Further to my previous answer; I assumed you would not be using an electric hook up but of course if you are, a separate electric heater would do the job.

I too was concerned that some insulation may be needed under the mattress but I bought a set of bed slats from Ikea, trimmed them to length and fitted them under the mattress. I don't know if this helps with warmth but it allows an air gap between mattress and base board which helps prevent condensation.

Harvey


----------



## CliffyP

ingram said:


> Further to my previous answer; I assumed you would not be using an electric hook up but of course if you are, a separate electric heater would do the job.
> 
> I too was concerned that some insulation may be needed under the mattress but I bought a set of bed slats from Ikea, trimmed them to length and fitted them under the mattress. I don't know if this helps with warmth but it allows an air gap between mattress and base board which helps prevent condensation.
> 
> Harvey


Good idea, I may try that


----------



## firewood

will send you a pm asap


----------



## MaxandPaddy

Hi 
We had a Starblazer and we put a Raskelf Topper on the bed and if it was really chilly (as we use our van all year round too) we would use an electric blanket before bed.
I know some would say do not use an electric blanket with a Raskelf but we had a thick duvet between the Raskelf and the electric blanket so we had plenty of insulation on the bed!
If you are not on hook up some hot water bottles would do the trick as already suggested!
Enjoy your trips.

Val


----------



## ingram

CliffyP said:


> ingram said:
> 
> 
> 
> Further to my previous answer; I assumed you would not be using an electric hook up but of course if you are, a separate electric heater would do the job.
> 
> I too was concerned that some insulation may be needed under the mattress but I bought a set of bed slats from Ikea, trimmed them to length and fitted them under the mattress. I don't know if this helps with warmth but it allows an air gap between mattress and base board which helps prevent condensation.
> 
> Harvey
> 
> 
> 
> Good idea, I may try that
Click to expand...

I assume you meant the bed slats Cliff.

The ones I used are here:- except that they only seem to do them in a single size: 90cm, now, but there are others that may be suitable.

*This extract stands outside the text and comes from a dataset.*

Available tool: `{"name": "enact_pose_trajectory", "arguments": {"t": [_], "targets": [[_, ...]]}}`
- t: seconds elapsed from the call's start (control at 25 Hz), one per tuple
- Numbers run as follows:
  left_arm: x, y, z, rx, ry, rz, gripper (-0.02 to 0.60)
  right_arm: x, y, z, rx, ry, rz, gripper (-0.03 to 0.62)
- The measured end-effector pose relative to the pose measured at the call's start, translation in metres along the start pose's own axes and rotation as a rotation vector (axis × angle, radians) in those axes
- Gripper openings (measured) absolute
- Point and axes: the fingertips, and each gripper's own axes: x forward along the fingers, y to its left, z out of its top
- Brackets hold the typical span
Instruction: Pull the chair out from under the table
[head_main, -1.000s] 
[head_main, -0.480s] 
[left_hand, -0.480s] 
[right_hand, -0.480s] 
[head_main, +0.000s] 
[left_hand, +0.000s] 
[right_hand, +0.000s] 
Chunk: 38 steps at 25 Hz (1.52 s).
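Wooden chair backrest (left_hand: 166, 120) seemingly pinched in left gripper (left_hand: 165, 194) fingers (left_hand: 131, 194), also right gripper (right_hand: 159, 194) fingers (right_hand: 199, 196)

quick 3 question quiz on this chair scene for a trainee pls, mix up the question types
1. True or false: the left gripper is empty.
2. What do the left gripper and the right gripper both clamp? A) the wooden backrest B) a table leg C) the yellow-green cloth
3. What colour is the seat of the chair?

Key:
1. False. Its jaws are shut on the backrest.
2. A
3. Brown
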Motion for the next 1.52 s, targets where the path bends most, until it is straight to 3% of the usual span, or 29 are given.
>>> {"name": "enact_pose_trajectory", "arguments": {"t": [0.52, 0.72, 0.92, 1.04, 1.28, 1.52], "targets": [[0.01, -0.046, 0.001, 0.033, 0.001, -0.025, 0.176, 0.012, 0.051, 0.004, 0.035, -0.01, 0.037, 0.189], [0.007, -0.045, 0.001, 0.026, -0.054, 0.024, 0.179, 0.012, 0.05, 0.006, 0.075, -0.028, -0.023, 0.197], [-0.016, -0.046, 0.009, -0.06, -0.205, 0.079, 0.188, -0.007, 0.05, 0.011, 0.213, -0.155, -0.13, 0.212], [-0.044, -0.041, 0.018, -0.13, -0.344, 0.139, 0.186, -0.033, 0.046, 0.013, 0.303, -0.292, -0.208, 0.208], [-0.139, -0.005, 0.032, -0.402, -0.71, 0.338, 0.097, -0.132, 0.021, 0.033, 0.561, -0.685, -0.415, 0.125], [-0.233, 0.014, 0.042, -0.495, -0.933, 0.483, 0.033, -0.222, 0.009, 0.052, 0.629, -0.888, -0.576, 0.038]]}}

http://www.ikea.com/gb/en/catalog/products/00072799

You do need to take note of the weight of them especially as it will all be behind the axle.

Harvey


----------



## 131624

I encountered this problem with my first starblazer. The way round it is to take off the mattress and cover the board with polystyrene about 1 inch thick available from B&Q for pence. I then put in a layer of insulation about quarter inch thick the silver bubble wrap stuff. This winter in portugal I was snug as a bug in a rug! and this winter was cold and wet!. One day I let the battery go down as I was using the tv a lot and forgot to watch the meter. That night there was a really hard frost (I was wild parking up in the mountains) but I didnt get cold at all. I awoke to find ice all over the motorhome. If you dont use the insulation the cold comes up through the cargo area into the mattress and you will never get warm. You could also stick some insulation on the roof of the cargo area. I also have fitted an electric blanket which I use on site if really cold, plus if no hook up I sometime use a water bottle. But with the insulation this isnt really neccessary just a comfort thing. I found that I then got too hot after a while and had to remove the duvet for a bit.


----------



## tomnjune

nothing beats my feather quilt lovely n warm ??

june


----------